MIGNAL":1z4jl0e1 said:


> woodbrains":1z4jl0e1 said:
> 
> 
> > Hello,
> ...



Hello,

So where is it written that novice equates to garbage tools? I was a novice once and the only regret I ever had was wasting time with absolute, unadulterated, garbage like this. There are _fine_ tools which will do _fine_ work, whatever woodworking discipline you may be involved with, that do not cost premium prices. Shouldn't a bevel edge chisel actually have some bevels? What could this be used for? Most of the other tools in the photo below are very good tools and can be had for little money, second hand. Garbage is always garbage, no matter how you look at it.

Mike.


----------



## AndyT (3 Nov 2013)

Woodbrains,

The point of my post, which I tried to make clear, was to find out just what the differences are between a reasonably good chisel and the very cheapest. 

Nowhere did I suggest that you should swap your other chisels for these. 

Bevels on chisels are often irrelevant. They don't help with jobs such as the three shown here, which are some of the jobs it could be used for. 

I expected to find garbage, but I didn't. I found a tool which was straight, flat and took a sharp edge.

It was let down by being a bit short and having an inferior handle. And as I said, the edge would probably not last as long as others.


----------



## G S Haydon (3 Nov 2013)

Andy, well done and thank you. I am hoping to trump you because these have wooden handles and Mr Sellers because mine are cheaper and delivered to my door. I have a set of these on the way http://www.ebay.co.uk/itm/Wood-Chisel-S ... 2c74a7c36f . The handles look the sameish as Mrs Sellers but the blades look like yours.
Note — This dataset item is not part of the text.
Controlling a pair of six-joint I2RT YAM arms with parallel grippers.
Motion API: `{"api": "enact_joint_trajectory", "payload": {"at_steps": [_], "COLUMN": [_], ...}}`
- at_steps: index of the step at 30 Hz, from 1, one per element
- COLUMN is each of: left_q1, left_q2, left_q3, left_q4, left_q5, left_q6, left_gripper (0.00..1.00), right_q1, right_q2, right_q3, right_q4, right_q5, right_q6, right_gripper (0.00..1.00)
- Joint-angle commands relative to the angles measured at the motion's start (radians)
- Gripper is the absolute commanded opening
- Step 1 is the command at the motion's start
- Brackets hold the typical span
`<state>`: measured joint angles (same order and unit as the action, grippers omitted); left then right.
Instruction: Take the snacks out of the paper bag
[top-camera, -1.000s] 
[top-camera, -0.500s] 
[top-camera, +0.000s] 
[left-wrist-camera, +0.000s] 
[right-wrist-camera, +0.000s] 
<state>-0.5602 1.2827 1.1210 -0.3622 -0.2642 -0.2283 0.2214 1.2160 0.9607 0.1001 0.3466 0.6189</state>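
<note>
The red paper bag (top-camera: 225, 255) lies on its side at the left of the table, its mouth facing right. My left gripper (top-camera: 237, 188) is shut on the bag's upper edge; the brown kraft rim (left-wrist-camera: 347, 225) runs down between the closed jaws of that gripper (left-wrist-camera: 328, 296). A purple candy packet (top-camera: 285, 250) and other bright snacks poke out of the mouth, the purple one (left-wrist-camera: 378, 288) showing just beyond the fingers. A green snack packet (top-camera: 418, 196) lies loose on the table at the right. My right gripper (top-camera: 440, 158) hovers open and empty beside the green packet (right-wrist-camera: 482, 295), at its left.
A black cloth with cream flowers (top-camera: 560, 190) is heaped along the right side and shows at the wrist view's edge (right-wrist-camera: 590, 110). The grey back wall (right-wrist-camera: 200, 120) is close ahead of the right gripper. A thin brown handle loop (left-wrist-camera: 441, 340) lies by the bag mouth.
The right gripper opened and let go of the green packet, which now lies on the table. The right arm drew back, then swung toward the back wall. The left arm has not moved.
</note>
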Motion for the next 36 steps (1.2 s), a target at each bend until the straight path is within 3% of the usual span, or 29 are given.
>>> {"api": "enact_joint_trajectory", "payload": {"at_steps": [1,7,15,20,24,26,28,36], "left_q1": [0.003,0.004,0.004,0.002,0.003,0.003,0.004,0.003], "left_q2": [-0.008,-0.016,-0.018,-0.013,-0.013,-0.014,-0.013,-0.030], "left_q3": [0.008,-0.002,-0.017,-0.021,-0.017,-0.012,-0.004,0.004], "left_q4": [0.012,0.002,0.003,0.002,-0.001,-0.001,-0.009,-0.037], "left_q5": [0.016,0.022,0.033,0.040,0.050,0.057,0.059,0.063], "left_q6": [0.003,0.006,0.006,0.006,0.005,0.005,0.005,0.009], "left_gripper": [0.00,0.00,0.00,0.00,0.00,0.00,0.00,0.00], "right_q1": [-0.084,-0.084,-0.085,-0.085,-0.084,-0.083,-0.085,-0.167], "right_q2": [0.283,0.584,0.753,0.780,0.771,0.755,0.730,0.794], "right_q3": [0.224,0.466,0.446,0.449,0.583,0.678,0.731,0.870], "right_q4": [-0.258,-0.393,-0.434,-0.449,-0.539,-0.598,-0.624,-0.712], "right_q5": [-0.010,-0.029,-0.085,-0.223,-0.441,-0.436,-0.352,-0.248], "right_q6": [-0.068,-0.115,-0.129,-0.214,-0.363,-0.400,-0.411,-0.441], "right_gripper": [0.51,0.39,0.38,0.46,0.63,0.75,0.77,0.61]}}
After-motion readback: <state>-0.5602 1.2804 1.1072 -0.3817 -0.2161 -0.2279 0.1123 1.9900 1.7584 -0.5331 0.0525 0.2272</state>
With respect to Woodbrains comments I feel it essential to have some "beaters" in the kit box. These bevelled firmers or any bevelled firmer do a wonderful job of general purpose woodworking, chopping, paring, working with reclaimed wood, with the fine work reserved for some real bevelled edge paring chisels like the Ashley Iles MkII (just bought the 12mm from wsh and it is a delight and hoping I wont need many more). If the edge fails a little quicker so be it and if the edges have big lands treat them as they should be used, firmer chisels.
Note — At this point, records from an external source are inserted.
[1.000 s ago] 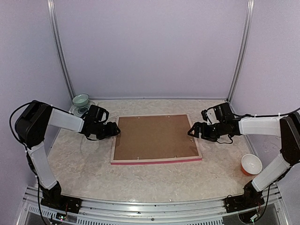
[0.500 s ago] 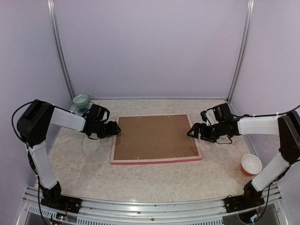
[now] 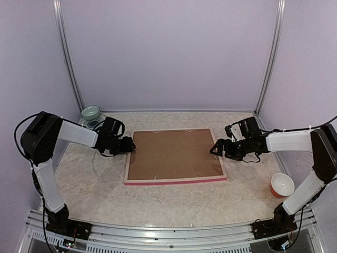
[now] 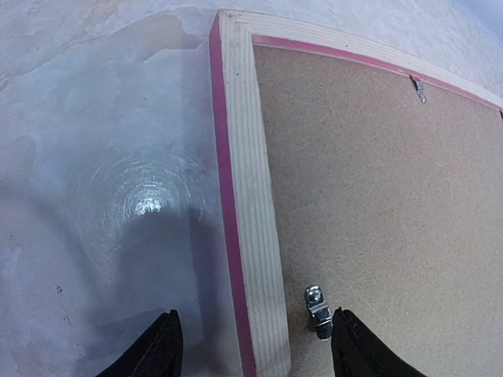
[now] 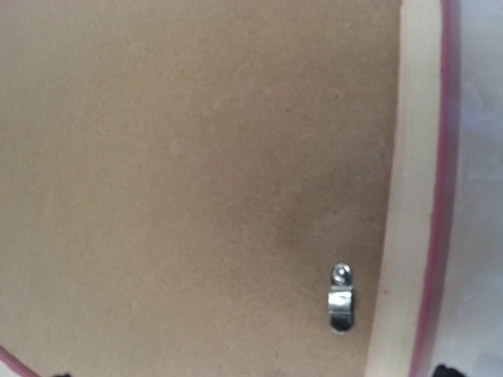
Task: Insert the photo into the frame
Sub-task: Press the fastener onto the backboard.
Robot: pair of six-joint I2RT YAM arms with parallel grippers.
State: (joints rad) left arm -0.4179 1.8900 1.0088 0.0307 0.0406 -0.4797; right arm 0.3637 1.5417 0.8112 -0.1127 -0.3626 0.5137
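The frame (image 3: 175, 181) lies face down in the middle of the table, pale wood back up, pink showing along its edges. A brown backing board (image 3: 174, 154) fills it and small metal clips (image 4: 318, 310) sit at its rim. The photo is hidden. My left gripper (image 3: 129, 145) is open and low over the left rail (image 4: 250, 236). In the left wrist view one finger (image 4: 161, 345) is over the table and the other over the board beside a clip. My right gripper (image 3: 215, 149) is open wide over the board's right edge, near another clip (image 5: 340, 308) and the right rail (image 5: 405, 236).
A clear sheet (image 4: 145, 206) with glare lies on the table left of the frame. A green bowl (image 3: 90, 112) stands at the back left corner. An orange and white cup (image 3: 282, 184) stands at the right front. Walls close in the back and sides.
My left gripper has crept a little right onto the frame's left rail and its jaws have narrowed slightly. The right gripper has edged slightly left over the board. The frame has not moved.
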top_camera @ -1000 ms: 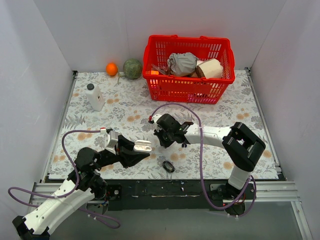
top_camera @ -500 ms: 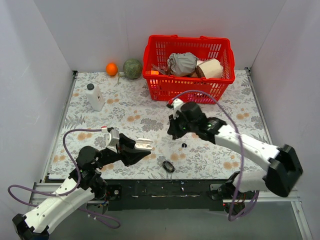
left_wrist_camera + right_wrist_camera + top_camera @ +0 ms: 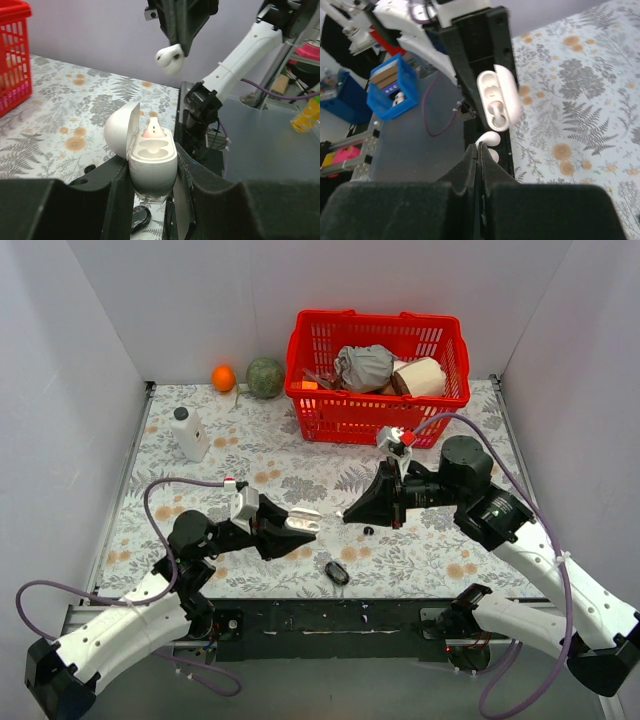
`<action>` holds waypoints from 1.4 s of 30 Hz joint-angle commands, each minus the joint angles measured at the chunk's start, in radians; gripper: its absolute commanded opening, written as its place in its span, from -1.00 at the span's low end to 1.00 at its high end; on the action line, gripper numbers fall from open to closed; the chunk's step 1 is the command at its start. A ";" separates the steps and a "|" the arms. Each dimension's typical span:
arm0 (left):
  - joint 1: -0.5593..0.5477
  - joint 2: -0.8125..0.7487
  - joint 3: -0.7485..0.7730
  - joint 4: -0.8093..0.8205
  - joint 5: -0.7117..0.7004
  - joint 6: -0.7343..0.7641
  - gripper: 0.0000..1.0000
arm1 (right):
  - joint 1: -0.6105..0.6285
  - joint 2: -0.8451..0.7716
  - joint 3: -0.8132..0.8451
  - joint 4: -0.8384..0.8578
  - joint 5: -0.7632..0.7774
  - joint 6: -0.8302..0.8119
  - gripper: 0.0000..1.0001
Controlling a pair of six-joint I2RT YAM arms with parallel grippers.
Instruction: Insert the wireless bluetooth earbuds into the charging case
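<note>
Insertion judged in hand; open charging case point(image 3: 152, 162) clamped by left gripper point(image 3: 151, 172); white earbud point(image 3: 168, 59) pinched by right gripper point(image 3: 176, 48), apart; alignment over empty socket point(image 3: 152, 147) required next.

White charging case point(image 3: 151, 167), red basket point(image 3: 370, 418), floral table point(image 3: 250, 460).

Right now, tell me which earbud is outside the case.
The white earbud pinched in the right gripper, clear of the open case. The other earbud, pink-tipped, already sits in one socket of the case.
</note>
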 commanded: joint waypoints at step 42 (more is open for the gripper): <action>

I think reviews like this are so useful. I had my fingers crossed about a faithfull #7 but is was sadly junk, that said the #4 was OK. For those strapped for cash it's great to see someone like you taking the time to demonstrate what can be done with very humble tools. I mill add my experience once mine arrive.


----------



## woodbrains (3 Nov 2013)

AndyT":18olj3yp said:


> Woodbrains,
> 
> The point of my post, which I tried to make clear, was to find out just what the differences are between a reasonably good chisel and the very cheapest.



Hello,

Fair enough. But to what ends do you make the comparison? Not to make me, or you or anyone swap their tools for these. So who _are_ they for. If none of us here would have them, should we recommend them to others; or by omission, allow novices to think they are worthwhile. There are reasons that we would not have them, aren't there? Shouldn't these be mentioned in a review? Jacob says that they might work if he had nothing else, but given the choice, would he have them? If all his tools were lost in a disaster, he would not choose them as replacements over some other brand or some second hand quality ones. Those blue handles Stanley's are old tools and can be had used for 50 pence, so the others are twice the price and inferior. Expensive, in fact, for what you are getting, if extreme budgets are necessary. 
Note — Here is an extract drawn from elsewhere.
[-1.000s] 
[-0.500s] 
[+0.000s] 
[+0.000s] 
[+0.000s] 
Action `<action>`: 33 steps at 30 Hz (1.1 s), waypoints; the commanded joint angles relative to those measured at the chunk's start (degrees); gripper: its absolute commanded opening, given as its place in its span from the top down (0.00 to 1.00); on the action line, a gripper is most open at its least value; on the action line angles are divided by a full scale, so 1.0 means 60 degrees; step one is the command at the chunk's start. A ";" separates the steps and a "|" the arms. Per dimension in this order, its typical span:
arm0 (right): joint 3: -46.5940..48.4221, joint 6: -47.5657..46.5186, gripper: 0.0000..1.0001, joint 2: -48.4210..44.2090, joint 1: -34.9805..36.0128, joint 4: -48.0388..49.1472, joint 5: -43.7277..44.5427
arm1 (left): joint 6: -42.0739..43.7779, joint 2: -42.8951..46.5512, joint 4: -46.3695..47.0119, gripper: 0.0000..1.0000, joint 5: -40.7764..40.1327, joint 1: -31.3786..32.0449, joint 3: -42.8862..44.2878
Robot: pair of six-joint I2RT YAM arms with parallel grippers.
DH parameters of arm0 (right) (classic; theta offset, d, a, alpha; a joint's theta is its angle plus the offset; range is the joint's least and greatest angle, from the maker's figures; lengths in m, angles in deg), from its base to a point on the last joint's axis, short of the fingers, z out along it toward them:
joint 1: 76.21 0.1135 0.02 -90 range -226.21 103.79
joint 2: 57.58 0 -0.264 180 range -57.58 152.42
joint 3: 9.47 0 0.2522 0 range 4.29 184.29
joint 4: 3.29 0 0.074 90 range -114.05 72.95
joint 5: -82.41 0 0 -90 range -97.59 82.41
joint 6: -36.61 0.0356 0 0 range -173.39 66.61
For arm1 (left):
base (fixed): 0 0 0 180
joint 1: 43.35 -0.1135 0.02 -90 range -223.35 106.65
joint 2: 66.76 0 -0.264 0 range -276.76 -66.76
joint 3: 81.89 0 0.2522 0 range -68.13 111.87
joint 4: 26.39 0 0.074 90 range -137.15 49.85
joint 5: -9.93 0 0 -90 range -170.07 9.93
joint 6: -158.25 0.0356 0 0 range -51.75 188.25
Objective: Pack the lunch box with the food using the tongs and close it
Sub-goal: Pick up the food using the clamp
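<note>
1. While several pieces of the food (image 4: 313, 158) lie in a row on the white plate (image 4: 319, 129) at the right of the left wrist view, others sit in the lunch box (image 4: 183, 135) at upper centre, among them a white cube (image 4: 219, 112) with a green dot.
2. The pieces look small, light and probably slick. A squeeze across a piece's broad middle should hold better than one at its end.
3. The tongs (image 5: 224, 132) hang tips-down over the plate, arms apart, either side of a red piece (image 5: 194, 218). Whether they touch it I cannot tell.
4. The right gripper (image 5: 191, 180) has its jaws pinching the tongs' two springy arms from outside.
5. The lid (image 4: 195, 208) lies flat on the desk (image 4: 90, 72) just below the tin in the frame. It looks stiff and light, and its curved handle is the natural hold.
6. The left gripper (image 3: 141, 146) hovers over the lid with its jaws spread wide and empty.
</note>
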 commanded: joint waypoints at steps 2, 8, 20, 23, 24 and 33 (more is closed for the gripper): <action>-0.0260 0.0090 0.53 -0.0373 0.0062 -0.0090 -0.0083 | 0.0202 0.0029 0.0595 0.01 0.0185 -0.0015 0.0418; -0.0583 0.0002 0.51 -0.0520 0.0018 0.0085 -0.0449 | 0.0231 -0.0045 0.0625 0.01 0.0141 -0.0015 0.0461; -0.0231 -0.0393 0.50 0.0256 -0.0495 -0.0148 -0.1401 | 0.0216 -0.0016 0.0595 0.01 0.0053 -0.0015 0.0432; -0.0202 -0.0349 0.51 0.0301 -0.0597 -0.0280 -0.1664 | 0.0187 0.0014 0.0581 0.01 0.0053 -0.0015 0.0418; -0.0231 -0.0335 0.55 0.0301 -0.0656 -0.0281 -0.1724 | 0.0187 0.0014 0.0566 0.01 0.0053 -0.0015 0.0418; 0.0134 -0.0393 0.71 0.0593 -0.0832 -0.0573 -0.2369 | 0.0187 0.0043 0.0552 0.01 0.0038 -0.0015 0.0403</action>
Bevels on bevel edge chisels are absolutely necessary, I'm afraid, but that Footprint firmer is a very good tool for situations where they are not needed.

Let us not mislead novice woodworkers, it is unfair, as many look here for the guidance that is sadly not available in training colleges and the like, anymore.

Incidentally, I have actually handled one of the chisels in question. I reviewed it straight into the bin, after it served as a wedge for holding the door open, until I eventually made a proper wooden wedge. it was no better than a metal stick in a lump of poor quality plastic. I could not think of a better use for it in my workshop.

Mike.


----------



## AndyT (3 Nov 2013)

Woodbrains - you seem puzzled that I bothered to post this review. The simple answer is that I was curious to find out for myself. 

I know that secondhand tools are brilliant value - two of the three other chisels in the group shot were bought secondhand. But it's easier to pop into a shop than it is to wander round a bootfair, especially at this time of year. 

Also, judging from discussions on here, even if we aspire to do fine woodwork, for many of us that will be mixed in with general diy and household repair jobs. If you only do fine work, I envy you. 

And I don't understand your comment about bevels.


----------



## Carl P (3 Nov 2013)

I found the review interesting precisely because it detailed the tools shortcomings, as to who it's aimed at, beginners would obviously find it most useful. I don't understand the waves of hostility this sort of post generates, for beginners and people with little experience of cheap tools, it is very informative and helps to gain a fuller understanding of what makes a good tool good.

Cheerio,

Carl


----------



## Corneel (3 Nov 2013)

One aspect of these cheap chisels is remarkable: the very flat or even a little concave face. When I buy old stuff, the faces are *always* bellied and pitted and usually cause a lot of work until I can easilly reach the edge on a flat stone to wipe off the burr, across the full width. The handle of Andi's chisel seems to be rubish, while the Aldi chisels seem to have reasonable ash handles.


----------



## nathandavies (3 Nov 2013)

when I first started buying tools, I had little money, but plenty of enthusiasm. this was before internet forums, possibly before decent internet. I bought what I could afford. Some tools I could not wait to replace, but some I continued to use until I just fancied getting better ones. If I was reading this forum I could possibly feel like I could not do anything of any worth unless I had top notch tools. I think we all know that is untrue. Nowadays I am a self confessed tool snob, and would encourage people to buy the best tools they can afford, but if you have a pound in your pocket and need or want a chisel then buying one of these will get your work done, you just won't be taking a selfie with it. I once watched a chippy i'd worked with quite a bit fit an internal corner piece of skirting, using an angle grinder to cut and shape it, I think he'd noticed my early tool snobbery and was proving a point. once fitted it looked better than a lot of skirting i'd seen. It's not what you've got it's how you use them.

nathan


----------



## Jacob (3 Nov 2013)

woodbrains":3tghshmy said:


> ....
> So where is it written that novice equates to garbage tools? I was a novice once and the only regret I ever had was wasting time with absolute, unadulterated, garbage like this.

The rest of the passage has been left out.